» Problem description
How many lines in the data below have the string "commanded"? Reply with the number alone.

» Records drawn from a dataset

++++++++++

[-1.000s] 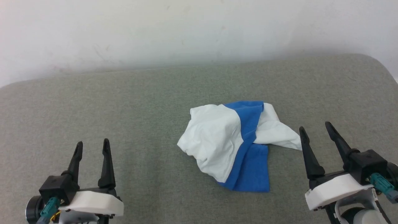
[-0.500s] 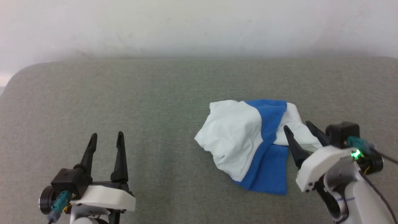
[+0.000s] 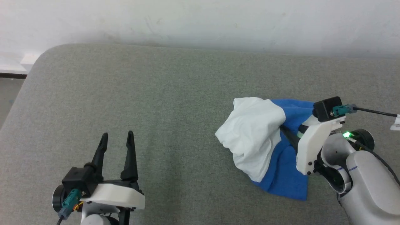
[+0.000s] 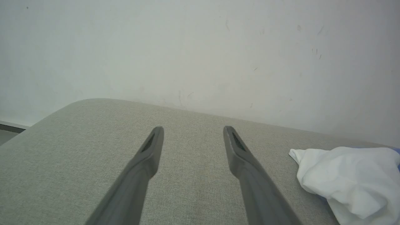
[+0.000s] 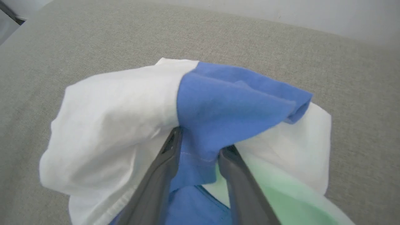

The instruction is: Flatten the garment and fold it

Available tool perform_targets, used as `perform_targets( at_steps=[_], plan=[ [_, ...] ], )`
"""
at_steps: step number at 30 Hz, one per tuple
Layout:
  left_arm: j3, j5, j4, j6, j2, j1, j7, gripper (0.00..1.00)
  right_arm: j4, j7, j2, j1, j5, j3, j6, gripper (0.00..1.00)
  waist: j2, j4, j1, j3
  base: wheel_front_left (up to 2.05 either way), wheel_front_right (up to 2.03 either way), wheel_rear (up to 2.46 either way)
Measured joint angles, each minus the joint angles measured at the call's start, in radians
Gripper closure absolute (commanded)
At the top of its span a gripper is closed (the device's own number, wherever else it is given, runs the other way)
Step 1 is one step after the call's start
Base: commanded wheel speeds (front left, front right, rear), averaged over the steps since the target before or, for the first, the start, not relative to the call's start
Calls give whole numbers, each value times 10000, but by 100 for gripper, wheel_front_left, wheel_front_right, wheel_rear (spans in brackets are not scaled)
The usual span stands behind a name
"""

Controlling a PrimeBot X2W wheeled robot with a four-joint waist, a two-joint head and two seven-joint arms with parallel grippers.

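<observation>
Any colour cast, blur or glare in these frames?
Right wrist view: green cast on the white of the garment at lower right, right gripper soft near the lens. Head view: even, soft light; green lamp glowing on the right wrist. Left wrist view: left gripper slightly blurred, no glare.

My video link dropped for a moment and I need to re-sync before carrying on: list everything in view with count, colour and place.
garment: one, white with royal-blue parts, crumpled in a heap on the right of the padded surface
padded surface: one, grey-green fabric, rounded corner, under everything
wall: one, white, scuffed, behind the surface
floor: one strip, grey, past the surface's left corner
left gripper: one, dark fingers, open, above the surface at lower left, apart from the garment
right gripper: one, dark fingers, at the garment's right side with a blue fold between the jaws; firm grip not clear
</observation>
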Motion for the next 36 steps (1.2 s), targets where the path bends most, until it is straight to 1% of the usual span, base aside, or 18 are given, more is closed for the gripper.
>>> perform_targets(
  at_steps=[3,5,7,9,12,15,18,19,23,24,25,26,27,33,36],
  plan=[
    [61,0,77,0,-2,1,-31,0,-186,-263,-194,-54,140,278,0,100,0,-32,0,-42,0,0,0],
    [90,0,100,0,-4,3,-33,0,-548,-587,-345,-54,134,307,0,100,0,-104,0,-101,0,0,0],
    [128,2,100,0,-2,6,-36,0,-1083,-915,-493,-48,21,190,0,100,0,-202,-1,-161,0,0,0],
    [150,4,90,2,12,14,-44,0,-1712,-1248,-593,41,-274,-268,4,100,0,-319,-1,-222,0,0,0],
    [199,6,56,8,40,52,-46,0,-2732,-1450,-587,565,-788,-1611,2,100,0,-537,-3,-302,0,0,0],
    [211,6,21,17,54,81,-46,0,-3436,-1243,-311,1611,-1358,-3325,2,100,0,-781,-2,-348,0,0,0],
    [203,6,15,33,63,92,-46,0,-3693,-909,270,2839,-1837,-4855,2,100,0,-1013,-3,-361,0,0,0],
    [201,6,23,33,63,92,-46,0,-3710,-832,554,3245,-1902,-5319,0,100,0,-1077,-2,-358,0,0,0],
    [217,6,35,61,71,92,-46,0,-3448,-635,1434,4610,-2161,-6583,0,100,0,-1264,-3,-340,0,0,0],
    [217,6,35,88,71,93,-48,0,-3384,-594,1570,4855,-2199,-6742,0,88,0,-1297,-3,-334,0,0,0],
    [228,6,35,90,71,95,-48,0,-3313,-585,1674,5044,-2186,-6847,0,65,0,-1332,-3,-329,0,0,0],
    [240,6,35,92,79,97,-50,0,-3296,-598,1739,5179,-2176,-6861,0,21,0,-1368,-3,-322,0,0,0],
    [253,6,35,100,94,101,-71,0,-3313,-709,1808,5232,-2155,-6876,0,0,0,-1403,-3,-315,0,0,0],
    [261,6,40,104,119,133,-119,0,-4132,-1935,1862,4907,-2096,-6930,0,0,0,-1572,-2,-332,0,0,0],
    [242,6,36,104,117,132,-121,0,-4558,-2128,1825,4308,-2190,-6617,0,0,0,-1598,-3,-325,0,0,0]
  ],
)
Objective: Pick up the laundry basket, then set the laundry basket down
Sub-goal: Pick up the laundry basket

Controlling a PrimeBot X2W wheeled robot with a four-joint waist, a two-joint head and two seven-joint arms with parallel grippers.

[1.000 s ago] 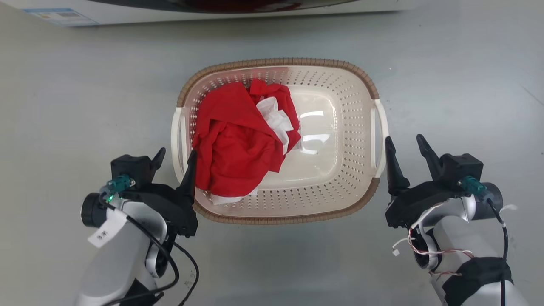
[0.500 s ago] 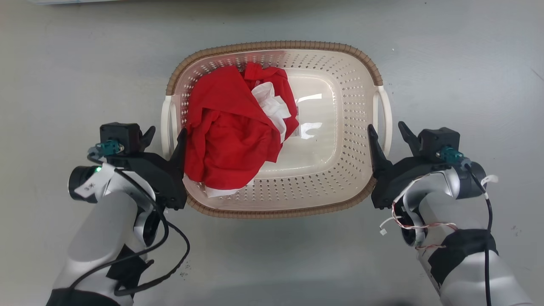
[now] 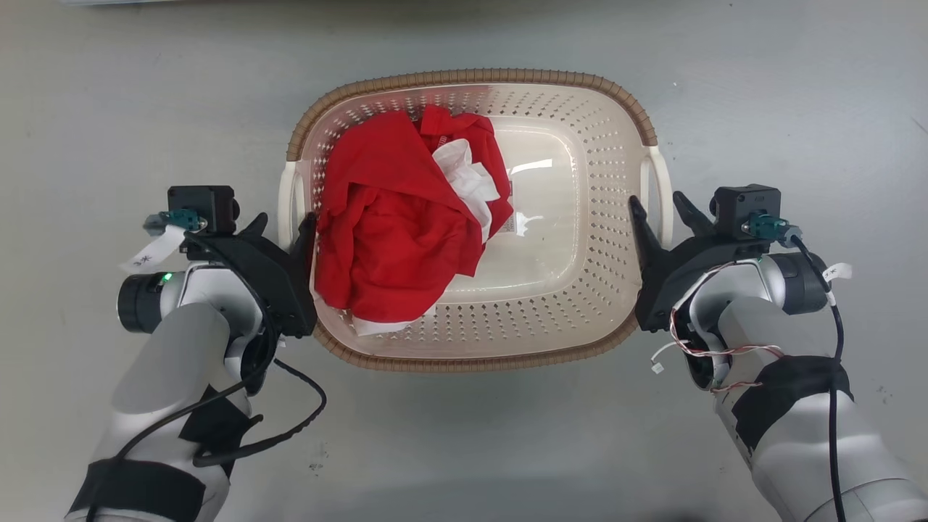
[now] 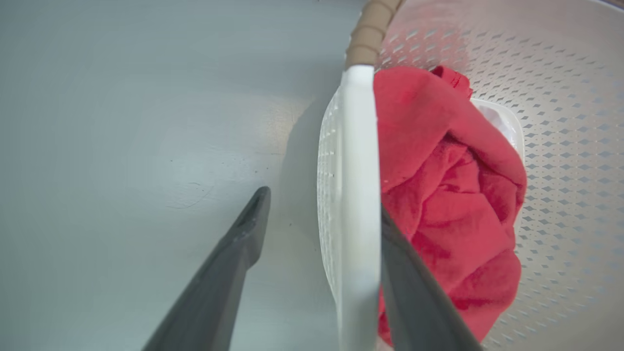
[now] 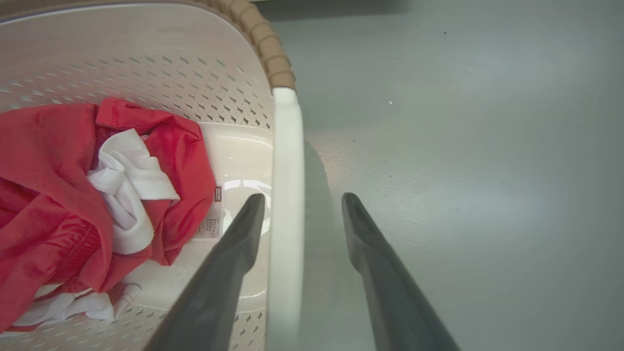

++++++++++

» Reply to the exercise
2